TASK TO CARRY OUT | Could you filter the records below down to the lines that include the word "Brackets"?

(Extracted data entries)
::::::::::

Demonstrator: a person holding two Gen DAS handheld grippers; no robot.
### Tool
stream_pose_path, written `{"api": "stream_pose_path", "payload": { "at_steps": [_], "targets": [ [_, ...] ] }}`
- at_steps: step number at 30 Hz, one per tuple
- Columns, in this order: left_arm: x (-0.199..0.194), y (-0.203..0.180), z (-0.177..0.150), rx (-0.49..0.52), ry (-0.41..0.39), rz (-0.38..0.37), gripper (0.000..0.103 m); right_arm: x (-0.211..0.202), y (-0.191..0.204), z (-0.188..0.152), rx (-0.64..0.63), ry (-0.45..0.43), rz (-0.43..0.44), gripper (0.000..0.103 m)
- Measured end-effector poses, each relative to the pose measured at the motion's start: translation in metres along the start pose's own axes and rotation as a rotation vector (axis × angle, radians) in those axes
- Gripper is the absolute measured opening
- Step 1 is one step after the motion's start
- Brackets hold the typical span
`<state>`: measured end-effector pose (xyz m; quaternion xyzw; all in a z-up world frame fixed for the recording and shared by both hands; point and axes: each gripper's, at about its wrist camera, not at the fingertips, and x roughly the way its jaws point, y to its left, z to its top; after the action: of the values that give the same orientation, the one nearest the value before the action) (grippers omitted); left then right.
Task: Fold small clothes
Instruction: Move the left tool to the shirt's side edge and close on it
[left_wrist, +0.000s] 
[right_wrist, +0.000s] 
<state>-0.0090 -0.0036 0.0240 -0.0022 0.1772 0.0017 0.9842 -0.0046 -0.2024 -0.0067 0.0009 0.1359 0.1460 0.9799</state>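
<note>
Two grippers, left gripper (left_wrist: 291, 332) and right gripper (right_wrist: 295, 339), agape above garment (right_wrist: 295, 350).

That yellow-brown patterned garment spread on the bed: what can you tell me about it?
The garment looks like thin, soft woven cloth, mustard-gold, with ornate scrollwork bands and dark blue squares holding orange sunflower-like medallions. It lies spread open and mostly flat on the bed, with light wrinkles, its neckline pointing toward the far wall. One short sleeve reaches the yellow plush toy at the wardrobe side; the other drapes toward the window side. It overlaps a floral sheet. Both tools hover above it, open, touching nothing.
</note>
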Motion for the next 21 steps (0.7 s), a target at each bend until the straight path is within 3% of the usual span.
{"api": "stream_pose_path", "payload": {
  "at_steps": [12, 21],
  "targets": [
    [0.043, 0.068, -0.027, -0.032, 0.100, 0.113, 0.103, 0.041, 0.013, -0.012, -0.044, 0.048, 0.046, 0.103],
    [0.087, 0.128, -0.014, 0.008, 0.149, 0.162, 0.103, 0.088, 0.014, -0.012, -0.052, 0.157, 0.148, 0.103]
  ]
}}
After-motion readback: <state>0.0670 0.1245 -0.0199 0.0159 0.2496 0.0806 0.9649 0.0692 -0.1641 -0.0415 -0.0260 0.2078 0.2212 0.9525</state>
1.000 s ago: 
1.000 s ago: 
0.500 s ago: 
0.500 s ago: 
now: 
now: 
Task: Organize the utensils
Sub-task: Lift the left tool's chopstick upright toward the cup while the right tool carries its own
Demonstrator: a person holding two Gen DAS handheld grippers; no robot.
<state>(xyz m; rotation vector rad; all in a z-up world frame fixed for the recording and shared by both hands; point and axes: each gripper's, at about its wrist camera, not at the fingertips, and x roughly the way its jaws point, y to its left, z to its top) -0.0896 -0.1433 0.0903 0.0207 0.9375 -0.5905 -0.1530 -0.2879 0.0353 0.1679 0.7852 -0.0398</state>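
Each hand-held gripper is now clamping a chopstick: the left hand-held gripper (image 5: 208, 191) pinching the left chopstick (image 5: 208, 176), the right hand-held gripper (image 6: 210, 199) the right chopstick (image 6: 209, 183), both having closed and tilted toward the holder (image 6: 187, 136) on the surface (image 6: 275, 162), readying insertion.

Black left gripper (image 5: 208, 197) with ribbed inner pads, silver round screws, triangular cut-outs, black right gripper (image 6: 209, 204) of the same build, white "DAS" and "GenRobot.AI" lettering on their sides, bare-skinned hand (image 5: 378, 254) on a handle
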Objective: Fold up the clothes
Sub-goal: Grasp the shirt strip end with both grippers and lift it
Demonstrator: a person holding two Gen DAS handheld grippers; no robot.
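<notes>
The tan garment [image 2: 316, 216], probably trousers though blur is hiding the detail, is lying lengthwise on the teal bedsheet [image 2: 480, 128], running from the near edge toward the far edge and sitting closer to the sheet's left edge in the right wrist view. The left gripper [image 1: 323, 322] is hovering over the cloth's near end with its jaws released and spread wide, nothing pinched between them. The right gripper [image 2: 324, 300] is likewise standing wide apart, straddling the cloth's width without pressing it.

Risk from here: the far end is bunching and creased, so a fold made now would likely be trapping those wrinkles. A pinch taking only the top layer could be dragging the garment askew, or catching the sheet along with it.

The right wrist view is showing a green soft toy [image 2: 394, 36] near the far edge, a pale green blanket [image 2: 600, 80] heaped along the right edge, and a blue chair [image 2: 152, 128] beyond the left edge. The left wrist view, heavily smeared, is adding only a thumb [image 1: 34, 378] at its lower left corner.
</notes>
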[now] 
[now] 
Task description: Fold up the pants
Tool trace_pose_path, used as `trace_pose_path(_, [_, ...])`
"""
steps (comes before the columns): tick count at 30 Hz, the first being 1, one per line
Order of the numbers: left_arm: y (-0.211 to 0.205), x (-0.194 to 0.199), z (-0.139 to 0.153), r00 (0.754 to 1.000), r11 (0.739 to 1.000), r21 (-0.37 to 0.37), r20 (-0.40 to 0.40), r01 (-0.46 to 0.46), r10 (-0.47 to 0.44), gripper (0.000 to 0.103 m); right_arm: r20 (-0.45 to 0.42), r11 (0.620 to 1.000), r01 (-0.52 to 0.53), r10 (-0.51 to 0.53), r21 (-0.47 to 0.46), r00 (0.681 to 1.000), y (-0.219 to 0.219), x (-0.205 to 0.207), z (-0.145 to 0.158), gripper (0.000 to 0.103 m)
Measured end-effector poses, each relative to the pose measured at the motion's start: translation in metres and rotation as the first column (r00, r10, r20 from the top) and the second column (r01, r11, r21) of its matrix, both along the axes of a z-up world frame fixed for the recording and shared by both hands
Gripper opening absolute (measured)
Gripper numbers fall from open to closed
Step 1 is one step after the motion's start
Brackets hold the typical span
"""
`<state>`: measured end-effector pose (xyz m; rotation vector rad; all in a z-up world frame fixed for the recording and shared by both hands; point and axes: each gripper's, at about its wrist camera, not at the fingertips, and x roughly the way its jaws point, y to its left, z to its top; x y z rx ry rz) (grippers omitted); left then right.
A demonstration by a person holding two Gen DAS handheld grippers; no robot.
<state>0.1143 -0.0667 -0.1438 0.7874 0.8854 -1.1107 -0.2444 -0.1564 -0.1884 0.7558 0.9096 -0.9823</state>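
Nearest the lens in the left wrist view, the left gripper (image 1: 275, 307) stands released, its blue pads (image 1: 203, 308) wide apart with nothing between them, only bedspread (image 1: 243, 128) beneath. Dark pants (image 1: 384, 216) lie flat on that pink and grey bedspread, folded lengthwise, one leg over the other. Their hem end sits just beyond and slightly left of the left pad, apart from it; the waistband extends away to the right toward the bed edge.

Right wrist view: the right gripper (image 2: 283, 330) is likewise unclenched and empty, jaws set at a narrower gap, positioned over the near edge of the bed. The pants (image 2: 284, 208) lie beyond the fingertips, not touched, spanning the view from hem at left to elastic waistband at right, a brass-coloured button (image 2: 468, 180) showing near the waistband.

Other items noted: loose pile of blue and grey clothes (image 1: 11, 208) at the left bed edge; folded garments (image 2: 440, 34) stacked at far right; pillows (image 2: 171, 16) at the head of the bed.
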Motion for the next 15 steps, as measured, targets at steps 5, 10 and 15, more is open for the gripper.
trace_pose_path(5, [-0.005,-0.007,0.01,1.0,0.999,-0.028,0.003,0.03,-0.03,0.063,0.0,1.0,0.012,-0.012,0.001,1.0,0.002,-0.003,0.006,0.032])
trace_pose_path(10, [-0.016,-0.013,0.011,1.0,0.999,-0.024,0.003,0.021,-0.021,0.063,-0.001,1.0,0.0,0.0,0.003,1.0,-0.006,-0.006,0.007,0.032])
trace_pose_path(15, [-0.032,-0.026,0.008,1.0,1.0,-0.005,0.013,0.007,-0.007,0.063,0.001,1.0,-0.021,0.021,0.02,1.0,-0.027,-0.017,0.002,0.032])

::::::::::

FINISHED EXERCISE |
- Brackets hold the typical span
Brackets hold the typical span

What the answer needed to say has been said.